▶ _AIM OF THE EXERCISE_:
The word "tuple" marks the lines to report; pull each of them from the listing.

▶ _DATA RECORDS_:

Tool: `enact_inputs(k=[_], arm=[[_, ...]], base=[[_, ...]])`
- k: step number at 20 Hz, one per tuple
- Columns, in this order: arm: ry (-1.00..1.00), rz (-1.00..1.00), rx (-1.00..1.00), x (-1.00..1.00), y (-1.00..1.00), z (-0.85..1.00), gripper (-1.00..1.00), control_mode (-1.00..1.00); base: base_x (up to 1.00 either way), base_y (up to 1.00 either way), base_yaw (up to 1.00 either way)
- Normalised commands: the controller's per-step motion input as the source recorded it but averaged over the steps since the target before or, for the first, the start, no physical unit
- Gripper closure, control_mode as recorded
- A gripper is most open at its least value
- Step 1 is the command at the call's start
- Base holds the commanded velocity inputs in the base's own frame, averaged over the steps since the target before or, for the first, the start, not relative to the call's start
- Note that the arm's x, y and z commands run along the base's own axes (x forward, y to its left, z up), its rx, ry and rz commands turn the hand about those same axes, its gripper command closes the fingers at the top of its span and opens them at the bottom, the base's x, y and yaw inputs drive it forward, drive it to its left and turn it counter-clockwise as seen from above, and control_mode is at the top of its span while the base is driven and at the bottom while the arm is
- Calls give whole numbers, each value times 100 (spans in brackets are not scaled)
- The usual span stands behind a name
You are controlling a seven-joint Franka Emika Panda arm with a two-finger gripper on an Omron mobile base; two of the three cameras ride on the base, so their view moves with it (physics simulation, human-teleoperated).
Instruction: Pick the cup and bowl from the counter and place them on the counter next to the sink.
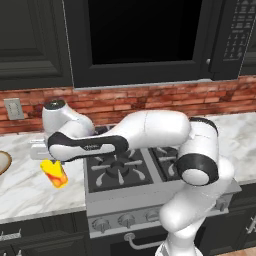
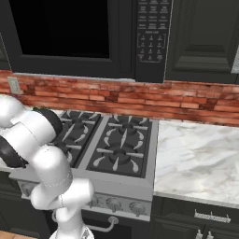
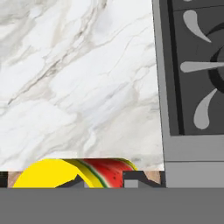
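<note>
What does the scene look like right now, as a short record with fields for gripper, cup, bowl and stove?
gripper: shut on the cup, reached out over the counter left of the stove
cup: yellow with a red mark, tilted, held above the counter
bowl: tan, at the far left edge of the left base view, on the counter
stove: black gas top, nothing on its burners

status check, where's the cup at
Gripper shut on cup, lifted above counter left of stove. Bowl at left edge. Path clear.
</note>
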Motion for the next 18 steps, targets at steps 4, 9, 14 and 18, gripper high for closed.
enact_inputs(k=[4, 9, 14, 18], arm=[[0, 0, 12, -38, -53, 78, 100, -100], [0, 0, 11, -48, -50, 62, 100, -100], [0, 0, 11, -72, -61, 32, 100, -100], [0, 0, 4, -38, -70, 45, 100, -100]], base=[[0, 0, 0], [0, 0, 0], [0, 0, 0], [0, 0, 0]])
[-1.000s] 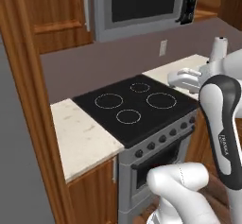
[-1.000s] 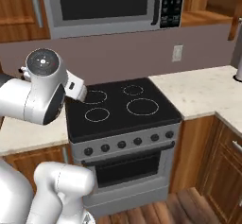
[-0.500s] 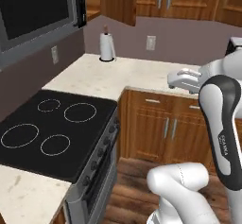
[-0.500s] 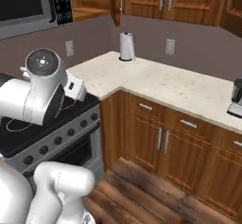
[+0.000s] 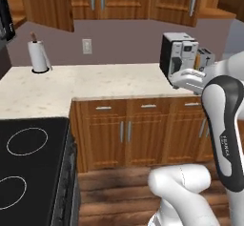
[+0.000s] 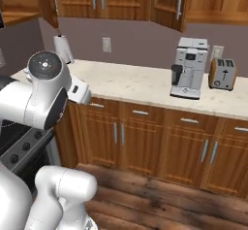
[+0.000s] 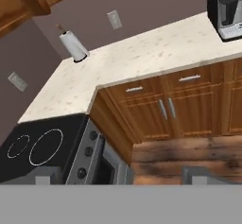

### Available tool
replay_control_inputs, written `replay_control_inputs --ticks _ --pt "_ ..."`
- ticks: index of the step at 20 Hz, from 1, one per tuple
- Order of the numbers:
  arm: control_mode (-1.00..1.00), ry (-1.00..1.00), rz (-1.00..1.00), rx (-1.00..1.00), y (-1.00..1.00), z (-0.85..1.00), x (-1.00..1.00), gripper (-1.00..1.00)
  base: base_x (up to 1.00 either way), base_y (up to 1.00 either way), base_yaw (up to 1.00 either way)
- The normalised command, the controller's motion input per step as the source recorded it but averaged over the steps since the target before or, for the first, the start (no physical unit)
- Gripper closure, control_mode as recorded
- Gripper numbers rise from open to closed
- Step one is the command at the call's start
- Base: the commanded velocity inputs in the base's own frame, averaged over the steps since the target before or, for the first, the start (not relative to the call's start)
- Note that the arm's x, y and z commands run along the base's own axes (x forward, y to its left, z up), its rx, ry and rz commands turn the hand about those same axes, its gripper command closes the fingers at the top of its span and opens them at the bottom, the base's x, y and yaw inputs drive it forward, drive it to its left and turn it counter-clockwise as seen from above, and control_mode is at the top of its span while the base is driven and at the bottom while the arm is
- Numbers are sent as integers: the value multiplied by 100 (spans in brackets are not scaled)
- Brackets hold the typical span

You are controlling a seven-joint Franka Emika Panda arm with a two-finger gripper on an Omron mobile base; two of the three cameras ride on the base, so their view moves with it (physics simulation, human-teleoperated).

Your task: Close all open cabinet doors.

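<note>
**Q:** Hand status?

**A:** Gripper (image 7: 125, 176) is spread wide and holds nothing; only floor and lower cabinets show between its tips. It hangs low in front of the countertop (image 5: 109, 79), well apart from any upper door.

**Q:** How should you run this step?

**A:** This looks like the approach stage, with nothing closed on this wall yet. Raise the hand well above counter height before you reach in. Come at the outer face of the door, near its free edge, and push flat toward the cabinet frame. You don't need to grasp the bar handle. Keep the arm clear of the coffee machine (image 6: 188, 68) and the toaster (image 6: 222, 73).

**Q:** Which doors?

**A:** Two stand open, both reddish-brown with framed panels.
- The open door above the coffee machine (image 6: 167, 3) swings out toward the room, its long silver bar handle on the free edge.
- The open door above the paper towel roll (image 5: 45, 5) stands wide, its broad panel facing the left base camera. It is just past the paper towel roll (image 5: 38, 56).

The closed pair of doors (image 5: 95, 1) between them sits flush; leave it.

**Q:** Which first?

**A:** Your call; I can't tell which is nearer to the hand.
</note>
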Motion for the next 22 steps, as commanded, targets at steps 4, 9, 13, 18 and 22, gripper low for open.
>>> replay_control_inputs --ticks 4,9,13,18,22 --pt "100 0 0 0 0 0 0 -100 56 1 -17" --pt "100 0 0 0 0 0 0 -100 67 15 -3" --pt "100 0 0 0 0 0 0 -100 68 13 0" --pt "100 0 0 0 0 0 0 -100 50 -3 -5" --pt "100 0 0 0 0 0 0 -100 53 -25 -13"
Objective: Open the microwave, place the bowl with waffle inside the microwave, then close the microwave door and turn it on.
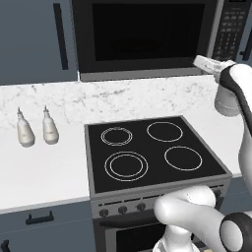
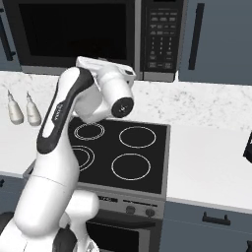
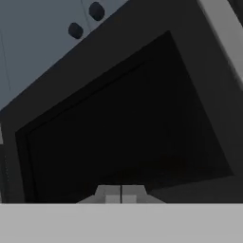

▶ _FINISHED TASK_:
- k: step number at 20 Hz, one per tuple
- ticks: index of the step at 20 Hz, from 1, one per tuple

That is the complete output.